EXERCISE: Report back every line of the entries that contains "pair", exactly as written.

DATA FOR THIS EXERCISE:
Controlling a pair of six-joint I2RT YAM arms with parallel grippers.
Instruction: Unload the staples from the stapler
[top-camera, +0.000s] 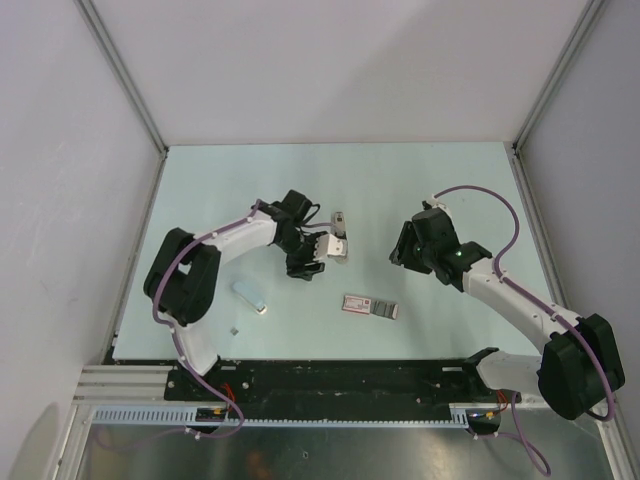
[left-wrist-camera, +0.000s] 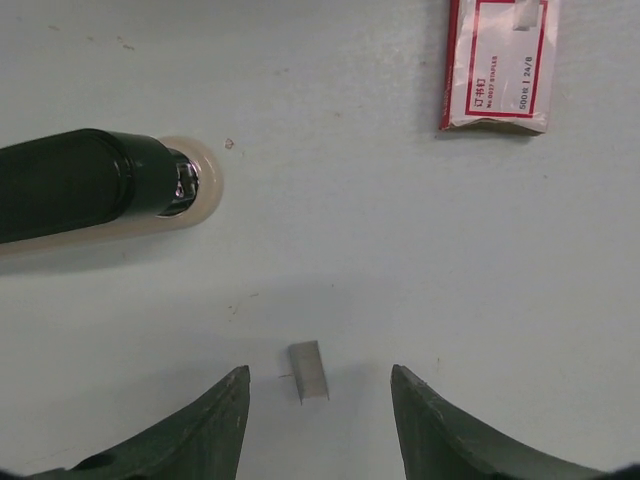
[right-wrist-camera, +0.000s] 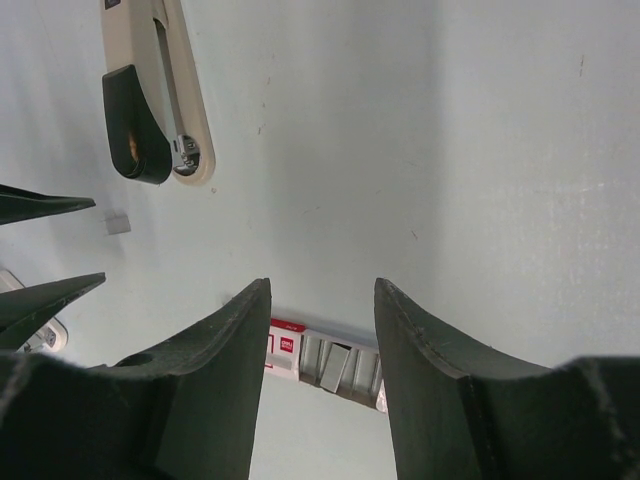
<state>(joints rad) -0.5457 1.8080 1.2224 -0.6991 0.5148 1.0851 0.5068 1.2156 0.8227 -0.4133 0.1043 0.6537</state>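
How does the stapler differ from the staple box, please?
The stapler is black on a cream base; the box is red and white with print. The stapler is long and rounded; the box is flat and rectangular. Both lie on the table, ungripped.

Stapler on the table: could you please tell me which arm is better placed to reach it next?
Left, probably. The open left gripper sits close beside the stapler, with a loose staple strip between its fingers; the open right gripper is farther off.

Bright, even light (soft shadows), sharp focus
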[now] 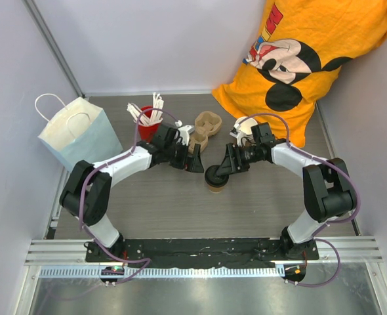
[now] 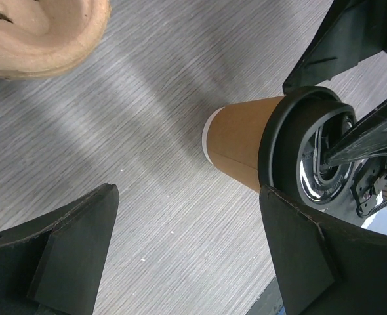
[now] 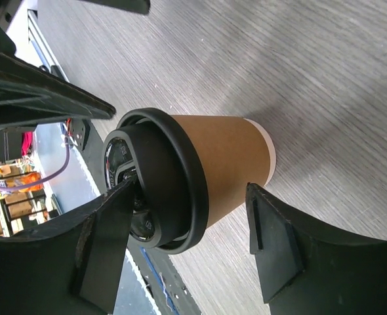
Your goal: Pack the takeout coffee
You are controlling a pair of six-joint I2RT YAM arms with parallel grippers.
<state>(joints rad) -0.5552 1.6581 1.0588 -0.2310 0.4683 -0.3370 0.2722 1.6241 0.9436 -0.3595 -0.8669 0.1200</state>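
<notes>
The takeout coffee (image 1: pixel 216 178) is a brown kraft cup with a black lid (image 1: pixel 215 174), standing upright mid-table. My right gripper (image 1: pixel 229 167) is open just right of it. In the right wrist view the cup (image 3: pixel 229 161) and its lid (image 3: pixel 180 190) lie between and just beyond the spread fingers of the right gripper (image 3: pixel 190 190), which do not clamp it. My left gripper (image 1: pixel 195 163) is open and empty just left of the cup. In the left wrist view the cup (image 2: pixel 243 141) is beside the right finger of the left gripper (image 2: pixel 188 197).
A light blue paper bag (image 1: pixel 79 134) stands at the far left. A red cup of white sticks (image 1: pixel 147 121) and a brown pulp carrier tray (image 1: pixel 204 128) are behind the left gripper; the tray also shows in the left wrist view (image 2: pixel 42 33). An orange Mickey shirt (image 1: pixel 305 59) fills the back right.
</notes>
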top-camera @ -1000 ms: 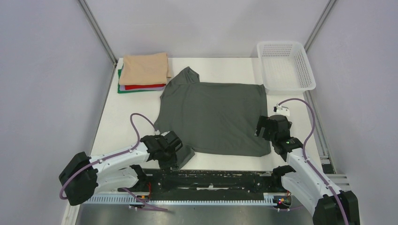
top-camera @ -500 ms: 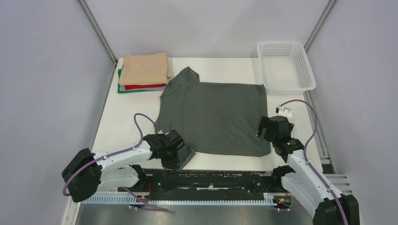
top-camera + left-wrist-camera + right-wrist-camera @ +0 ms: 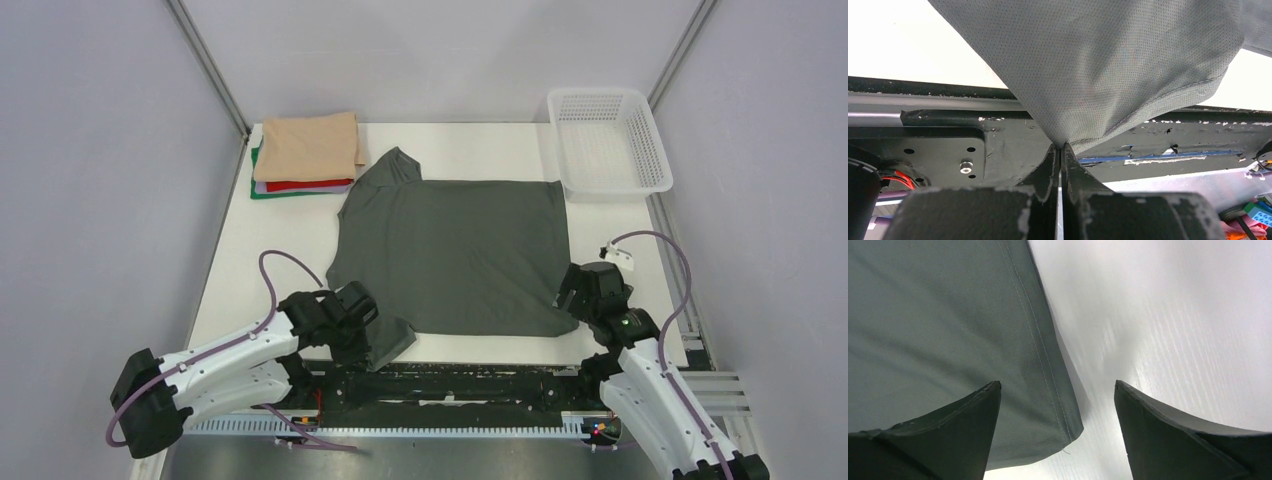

COMPLETED TASK:
Controlling a pair of six-joint I2RT YAM arms with parallel grippers.
You are controlling a pair of six-joint I2RT YAM arms with parallel grippers.

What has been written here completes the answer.